17 Feb, 2016

Expectation Propagation

Estimated posterior $\hat{p}(u) = \frac{q^{-i}(u) t_i(u)}{q^{-i}(u) t_i(u)}$

Example

\[p(y | u) = (1-w) N(y|u,I) + w~ N(y|0,10I)\]

where w is known.

$ p(u) = N(u | 0,100 I)$. $D = \brac{y_1,...,y_n}$

Goal: Find posterior $p(u | y_1,…,y_n$. We want to find an approximating posterior using ADF.

\[\brac{q:q(u) = N(u|m_u,v_uI)}\]

So the posterior and prior have the same form.

\[\begin{aligned} q^{-i} &= N(u|m_u^{-i},v_u^{-i}I_d) \\ \\ z_i &= \int~p(y_i|u)q{-i}(u)~du \\ &=(1-w)N(y_i | m^{-i}_u, (v_u^{-i})I) + w N(y_i|0,10I)\\ \\ \hat{p}(u) &= \frac{p(y_i|u)q^{-i}(u)}{\int~p(y_i|u)q^{-i}(u)~du} \\ &= \frac{p(y_i|u)q^{-i}(u)}{z_i} \end{aligned}\]

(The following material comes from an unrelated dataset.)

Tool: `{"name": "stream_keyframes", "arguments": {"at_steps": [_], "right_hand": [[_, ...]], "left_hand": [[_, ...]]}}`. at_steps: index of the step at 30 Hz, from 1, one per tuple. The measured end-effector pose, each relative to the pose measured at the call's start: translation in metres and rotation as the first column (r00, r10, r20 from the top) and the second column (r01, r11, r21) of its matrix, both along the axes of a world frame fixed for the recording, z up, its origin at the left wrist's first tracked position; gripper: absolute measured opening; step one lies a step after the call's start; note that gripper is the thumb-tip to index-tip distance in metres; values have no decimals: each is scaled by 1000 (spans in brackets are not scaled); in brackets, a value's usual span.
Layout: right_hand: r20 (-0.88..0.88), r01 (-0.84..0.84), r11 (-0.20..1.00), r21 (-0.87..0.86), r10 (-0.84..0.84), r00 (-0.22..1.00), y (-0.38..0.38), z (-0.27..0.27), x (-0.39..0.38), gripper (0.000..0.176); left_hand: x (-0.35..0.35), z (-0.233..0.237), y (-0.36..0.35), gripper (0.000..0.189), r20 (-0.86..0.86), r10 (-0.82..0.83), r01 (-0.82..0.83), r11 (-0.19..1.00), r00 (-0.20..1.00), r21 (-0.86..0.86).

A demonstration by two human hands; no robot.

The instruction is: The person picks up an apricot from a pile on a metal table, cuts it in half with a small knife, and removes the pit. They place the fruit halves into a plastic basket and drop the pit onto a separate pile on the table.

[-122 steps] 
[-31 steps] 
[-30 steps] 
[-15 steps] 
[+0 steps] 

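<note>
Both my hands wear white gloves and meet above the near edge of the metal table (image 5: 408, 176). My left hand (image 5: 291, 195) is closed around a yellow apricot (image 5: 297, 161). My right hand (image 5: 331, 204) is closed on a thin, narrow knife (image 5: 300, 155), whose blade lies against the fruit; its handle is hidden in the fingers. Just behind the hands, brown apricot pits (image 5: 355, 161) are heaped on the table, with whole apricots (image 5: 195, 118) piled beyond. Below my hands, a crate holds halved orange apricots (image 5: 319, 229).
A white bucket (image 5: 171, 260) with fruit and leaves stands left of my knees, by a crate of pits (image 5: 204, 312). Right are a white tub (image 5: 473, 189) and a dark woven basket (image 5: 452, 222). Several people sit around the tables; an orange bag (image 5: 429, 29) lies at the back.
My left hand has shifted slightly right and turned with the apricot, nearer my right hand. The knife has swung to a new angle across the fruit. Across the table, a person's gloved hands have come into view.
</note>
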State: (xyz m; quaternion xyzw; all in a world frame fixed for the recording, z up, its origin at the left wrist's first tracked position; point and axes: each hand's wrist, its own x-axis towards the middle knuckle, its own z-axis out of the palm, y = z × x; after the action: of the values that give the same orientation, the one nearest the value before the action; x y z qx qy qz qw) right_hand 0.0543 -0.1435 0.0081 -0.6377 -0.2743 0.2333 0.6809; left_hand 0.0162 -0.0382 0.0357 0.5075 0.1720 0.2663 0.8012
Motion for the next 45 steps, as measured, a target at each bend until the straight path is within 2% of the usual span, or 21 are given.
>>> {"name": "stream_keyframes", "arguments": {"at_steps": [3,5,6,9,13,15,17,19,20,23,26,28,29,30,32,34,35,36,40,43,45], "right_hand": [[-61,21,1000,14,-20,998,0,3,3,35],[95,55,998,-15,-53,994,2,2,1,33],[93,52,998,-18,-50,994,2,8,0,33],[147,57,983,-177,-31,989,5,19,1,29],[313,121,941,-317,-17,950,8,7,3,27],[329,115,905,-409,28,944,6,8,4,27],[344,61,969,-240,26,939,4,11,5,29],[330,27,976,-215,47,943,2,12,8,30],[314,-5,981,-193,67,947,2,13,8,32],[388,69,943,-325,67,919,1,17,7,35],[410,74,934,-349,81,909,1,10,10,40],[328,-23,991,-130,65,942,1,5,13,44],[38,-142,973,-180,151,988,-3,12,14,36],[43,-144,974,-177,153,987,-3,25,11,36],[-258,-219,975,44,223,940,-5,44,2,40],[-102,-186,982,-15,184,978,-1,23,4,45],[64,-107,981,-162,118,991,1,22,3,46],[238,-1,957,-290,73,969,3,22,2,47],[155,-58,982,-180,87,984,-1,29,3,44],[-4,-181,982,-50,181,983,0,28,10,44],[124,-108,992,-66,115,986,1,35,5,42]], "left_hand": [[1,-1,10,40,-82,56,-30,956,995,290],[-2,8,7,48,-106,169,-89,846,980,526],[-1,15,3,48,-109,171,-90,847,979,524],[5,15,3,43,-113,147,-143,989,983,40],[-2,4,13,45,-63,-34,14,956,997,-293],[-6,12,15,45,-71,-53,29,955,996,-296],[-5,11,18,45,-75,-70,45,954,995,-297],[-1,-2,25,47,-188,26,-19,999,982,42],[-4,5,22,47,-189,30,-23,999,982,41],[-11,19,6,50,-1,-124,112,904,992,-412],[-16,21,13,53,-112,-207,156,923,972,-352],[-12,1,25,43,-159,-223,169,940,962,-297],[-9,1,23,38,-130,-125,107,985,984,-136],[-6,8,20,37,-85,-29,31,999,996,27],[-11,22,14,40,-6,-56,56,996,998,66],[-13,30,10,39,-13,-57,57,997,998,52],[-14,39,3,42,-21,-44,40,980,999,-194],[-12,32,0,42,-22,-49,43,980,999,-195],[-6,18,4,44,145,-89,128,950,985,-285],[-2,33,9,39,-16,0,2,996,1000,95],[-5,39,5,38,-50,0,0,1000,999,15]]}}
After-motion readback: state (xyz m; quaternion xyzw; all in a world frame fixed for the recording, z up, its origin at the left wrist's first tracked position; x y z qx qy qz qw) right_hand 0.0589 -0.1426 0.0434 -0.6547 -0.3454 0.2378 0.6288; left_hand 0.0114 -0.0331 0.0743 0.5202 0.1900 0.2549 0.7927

choose $q$ that minimizes KL with $\hat{p}$

$\hat{p}(u)$ approximate this density with a spherical normal distribution $q(u)$. This approximation is wrt the KL divergence. Match moments: solve these two equations for first and second moments: $E_{hat{p}}[u] = E_q[u]$, $E_{hat{p}}[uu’] = E_q[uu’]$. This will be $m_u,v_u I$.

In the example above, we’ll get that $m_u = m_u^{-i} + v_u^{-i} r_i \frac{y_i-m_i^{-i}}{v_u^{-i}+1}$, where

\[\begin{aligned} r_i &= 1-\frac{w}{z_i} N(y_i \| 0, 10I_d) \\ v_u &= v_u^{-i} - \frac{r_i(v_u^{-i})^2}{v_u^{-i}+1} + r_i(1-r_i)(v_u^{-i})^2\frac{\norm{y_i-m_u^{-i}}^2}{d(v_u^{-i}+1)} \\ \end{aligned}\]

Initialize $m_u,v_u$ at the prior.

For each data block $y_i$, update $m_u,v_u$. $S=S^{-i}Z_i$ where $S^{-i}$ is the normalizing constant at time just before $i$.

Check out Ormerod (2015)

Expectation Propagation

\[\begin{aligned} q(u) &= \frac{\prod_{i=0}^n\tilde{t_i}(u)}{\int~\prod_{i=0}^n\tilde{t_i}(u)~du} \\ \tilde{t_i}(u) &\propto \frac{q(u)}{q^{-i}(u)} \text{, which is normal}\\ \end{aligned}\] \[\tilde{t_i}(u) = s_i\exp\brac{-\frac{1}{2v_i} (u-m_i)'(u-m_i)}\]

treat $s_i, m_i, v_i$ as parameters and update them.

priors
- $v_0 = 100$
- $m_0 = 0$
- $s_0 = (2\pi v_0)^{-d/2}$
Initialize $m_u = m_0, v_u = v_0$
$\tilde{t_i}(u)=1, i\ge 1 \Rightarrow m_i=0, v_i=\infty, s_i =1$, the left part is the likelihood, right side are uninformative priors.
Repeat until ($s_i, m_i, v_i$) converge
$i = 1,…,n$. Remove $ \tilde{t_i}(u) $
- $(m_u,v_u) \rightarrow (m_u^{-i},v_u^{-i})$
- $(v_u^{-i})^{-1} = v_u^{-1}-v_i^{-1}$
- $m_u^{-i} = m_u + \frac{v_u^{-1}}{v_i}(m_u-m_i)$
- $q^{-i}(u) = N(m_u^{-i} + v_u^{-i} I_d)$
- get $q(u)$ from KL divergence